▶ TASK STATEMENT
Return the stretch from the line with "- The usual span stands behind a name" through the line with "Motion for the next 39" in the data below, character for character, skipping all pictures.

▶ INPUT DATA
▽

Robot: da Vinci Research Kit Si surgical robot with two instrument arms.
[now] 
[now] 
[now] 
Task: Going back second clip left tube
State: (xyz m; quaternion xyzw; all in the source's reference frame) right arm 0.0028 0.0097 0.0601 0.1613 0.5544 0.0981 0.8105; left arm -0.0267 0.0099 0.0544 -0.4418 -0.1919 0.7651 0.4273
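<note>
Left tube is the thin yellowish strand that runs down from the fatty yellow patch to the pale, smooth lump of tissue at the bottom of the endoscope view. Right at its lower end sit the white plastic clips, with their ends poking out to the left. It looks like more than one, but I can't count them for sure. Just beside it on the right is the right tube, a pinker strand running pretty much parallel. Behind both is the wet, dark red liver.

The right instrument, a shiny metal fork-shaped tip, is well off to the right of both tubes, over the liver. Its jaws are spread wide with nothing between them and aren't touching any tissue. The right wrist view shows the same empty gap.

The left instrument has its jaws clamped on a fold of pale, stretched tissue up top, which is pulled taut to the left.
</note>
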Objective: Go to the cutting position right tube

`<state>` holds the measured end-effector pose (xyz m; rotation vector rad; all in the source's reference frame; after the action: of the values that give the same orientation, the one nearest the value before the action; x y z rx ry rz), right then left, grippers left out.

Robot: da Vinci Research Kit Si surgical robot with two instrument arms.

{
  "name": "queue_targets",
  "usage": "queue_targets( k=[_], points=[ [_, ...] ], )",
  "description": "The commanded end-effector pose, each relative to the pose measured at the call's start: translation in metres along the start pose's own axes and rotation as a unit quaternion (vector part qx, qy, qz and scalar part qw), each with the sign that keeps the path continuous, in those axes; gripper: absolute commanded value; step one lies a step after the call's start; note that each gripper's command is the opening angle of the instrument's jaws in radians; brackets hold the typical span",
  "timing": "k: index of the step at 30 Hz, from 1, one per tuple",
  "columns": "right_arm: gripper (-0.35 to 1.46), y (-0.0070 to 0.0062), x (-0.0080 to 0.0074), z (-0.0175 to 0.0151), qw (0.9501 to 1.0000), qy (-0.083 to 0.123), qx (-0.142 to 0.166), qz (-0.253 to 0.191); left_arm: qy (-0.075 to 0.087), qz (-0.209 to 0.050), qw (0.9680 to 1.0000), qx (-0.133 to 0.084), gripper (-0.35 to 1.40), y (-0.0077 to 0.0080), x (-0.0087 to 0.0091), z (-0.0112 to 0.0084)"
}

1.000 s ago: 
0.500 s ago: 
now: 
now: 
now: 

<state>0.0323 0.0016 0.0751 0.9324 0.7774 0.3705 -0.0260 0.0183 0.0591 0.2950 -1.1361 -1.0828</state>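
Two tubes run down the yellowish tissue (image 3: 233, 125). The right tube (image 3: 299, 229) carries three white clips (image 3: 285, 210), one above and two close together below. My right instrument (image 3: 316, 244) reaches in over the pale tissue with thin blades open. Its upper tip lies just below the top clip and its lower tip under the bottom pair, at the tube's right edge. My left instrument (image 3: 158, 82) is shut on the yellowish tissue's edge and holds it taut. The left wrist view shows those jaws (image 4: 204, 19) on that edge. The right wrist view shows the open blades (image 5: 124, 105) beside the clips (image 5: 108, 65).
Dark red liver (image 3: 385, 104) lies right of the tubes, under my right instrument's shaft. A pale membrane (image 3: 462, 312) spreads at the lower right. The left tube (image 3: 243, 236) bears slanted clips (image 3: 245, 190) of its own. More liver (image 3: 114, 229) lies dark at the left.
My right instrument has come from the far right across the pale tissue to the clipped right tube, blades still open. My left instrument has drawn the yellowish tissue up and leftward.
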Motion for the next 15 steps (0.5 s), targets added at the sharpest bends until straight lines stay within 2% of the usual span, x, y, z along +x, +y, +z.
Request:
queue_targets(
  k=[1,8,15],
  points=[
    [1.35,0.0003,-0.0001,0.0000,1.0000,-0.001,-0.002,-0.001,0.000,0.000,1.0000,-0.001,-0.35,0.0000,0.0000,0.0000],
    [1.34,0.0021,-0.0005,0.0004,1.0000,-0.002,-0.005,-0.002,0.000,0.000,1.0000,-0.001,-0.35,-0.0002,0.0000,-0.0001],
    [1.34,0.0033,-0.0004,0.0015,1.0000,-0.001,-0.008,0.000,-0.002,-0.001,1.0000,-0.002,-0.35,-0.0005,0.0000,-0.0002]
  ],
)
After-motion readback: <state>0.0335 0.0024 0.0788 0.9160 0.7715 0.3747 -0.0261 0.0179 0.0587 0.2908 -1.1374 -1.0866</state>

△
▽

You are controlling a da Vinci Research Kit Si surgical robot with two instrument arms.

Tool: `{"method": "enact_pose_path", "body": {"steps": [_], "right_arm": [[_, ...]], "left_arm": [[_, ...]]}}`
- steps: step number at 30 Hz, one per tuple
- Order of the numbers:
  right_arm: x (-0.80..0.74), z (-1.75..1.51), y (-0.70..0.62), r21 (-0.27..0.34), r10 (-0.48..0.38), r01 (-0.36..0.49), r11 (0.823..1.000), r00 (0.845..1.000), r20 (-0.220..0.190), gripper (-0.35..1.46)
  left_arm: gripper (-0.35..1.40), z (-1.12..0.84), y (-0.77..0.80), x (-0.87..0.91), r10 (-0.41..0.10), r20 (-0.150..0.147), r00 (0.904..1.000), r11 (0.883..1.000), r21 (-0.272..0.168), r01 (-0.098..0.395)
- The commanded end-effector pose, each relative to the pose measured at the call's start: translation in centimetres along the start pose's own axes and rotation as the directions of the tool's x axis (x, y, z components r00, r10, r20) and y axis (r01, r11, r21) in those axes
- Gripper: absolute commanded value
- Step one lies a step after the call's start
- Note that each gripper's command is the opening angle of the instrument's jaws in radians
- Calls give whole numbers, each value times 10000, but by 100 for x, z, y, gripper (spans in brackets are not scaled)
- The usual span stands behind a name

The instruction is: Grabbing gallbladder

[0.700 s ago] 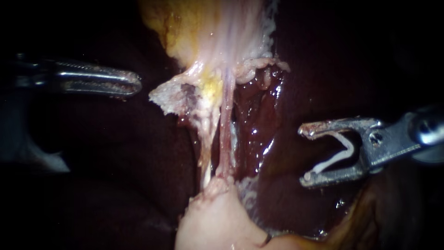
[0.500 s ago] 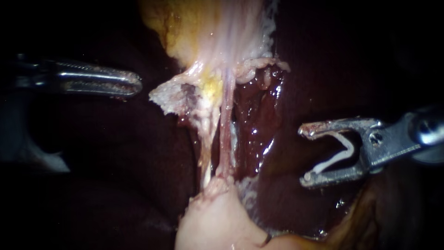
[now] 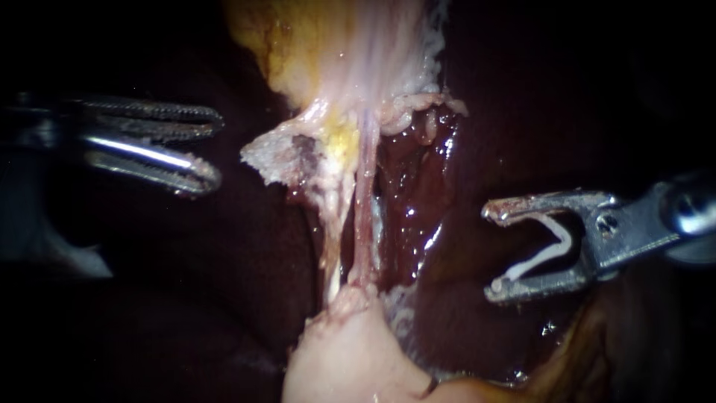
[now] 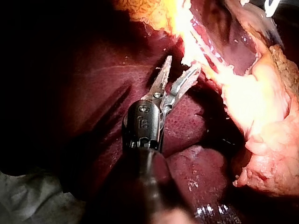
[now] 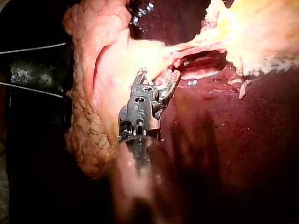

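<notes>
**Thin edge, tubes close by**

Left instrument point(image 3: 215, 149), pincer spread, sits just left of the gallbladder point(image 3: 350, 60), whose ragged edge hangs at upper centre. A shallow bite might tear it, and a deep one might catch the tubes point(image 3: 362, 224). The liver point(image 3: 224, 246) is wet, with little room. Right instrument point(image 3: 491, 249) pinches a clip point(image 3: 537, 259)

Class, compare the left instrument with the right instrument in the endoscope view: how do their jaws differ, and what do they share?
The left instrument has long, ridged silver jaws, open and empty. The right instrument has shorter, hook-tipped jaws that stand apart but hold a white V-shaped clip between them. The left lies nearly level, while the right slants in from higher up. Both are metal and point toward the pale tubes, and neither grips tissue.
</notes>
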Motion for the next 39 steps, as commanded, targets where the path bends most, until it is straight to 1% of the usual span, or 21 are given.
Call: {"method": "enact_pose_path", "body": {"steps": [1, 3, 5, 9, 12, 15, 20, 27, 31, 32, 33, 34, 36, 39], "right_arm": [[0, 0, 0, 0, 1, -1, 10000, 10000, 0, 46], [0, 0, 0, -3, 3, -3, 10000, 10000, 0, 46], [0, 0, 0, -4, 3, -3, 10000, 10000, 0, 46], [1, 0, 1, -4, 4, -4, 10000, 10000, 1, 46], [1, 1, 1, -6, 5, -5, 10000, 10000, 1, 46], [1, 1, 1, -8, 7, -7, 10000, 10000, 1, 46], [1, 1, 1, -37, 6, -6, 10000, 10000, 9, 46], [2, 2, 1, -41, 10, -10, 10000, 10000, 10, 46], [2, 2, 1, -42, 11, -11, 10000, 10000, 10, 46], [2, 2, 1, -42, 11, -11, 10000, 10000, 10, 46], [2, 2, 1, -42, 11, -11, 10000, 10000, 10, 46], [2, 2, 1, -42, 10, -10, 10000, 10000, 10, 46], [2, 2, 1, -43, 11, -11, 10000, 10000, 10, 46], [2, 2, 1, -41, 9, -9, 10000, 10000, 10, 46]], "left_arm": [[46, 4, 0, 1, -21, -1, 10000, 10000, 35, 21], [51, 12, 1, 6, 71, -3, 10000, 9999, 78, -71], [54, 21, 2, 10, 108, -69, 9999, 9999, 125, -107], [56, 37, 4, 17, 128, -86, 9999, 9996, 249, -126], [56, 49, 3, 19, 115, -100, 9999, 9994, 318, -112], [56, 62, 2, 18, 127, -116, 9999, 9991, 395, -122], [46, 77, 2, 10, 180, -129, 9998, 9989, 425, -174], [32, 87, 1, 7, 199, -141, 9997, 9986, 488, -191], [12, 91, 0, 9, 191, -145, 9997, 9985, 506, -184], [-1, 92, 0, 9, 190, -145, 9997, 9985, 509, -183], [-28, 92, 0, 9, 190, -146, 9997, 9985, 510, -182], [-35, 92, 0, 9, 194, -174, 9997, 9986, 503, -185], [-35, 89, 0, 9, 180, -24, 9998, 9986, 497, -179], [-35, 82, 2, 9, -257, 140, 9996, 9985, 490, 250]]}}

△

▶ ANSWER TO THIS TASK
- The usual span stands behind a name

The instruction is: Grabbing gallbladder

[0.700 s ago] 
[0.500 s ago] 
[now] 
[now] 
[now] 

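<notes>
**Thin edge, tubes close by**

Left instrument point(image 3: 215, 149), pincer spread, sits just left of the gallbladder point(image 3: 350, 60), whose ragged edge hangs at upper centre. A shallow bite might tear it, and a deep one might catch the tubes point(image 3: 362, 224). The liver point(image 3: 224, 246) is wet, with little room. Right instrument point(image 3: 491, 249) pinches a clip point(image 3: 537, 259)

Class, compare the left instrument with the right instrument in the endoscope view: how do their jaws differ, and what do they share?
The left instrument has long, ridged silver jaws, open and empty. The right instrument has shorter, hook-tipped jaws that stand apart but hold a white V-shaped clip between them. The left lies nearly level, while the right slants in from higher up. Both are metal and point toward the pale tubes, and neither grips tissue.
</notes>
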Motion for the next 39 steps, as commanded, targets where the path bends most, until it is straight to 1% of the usual span, or 21 are given.

That concludes the output.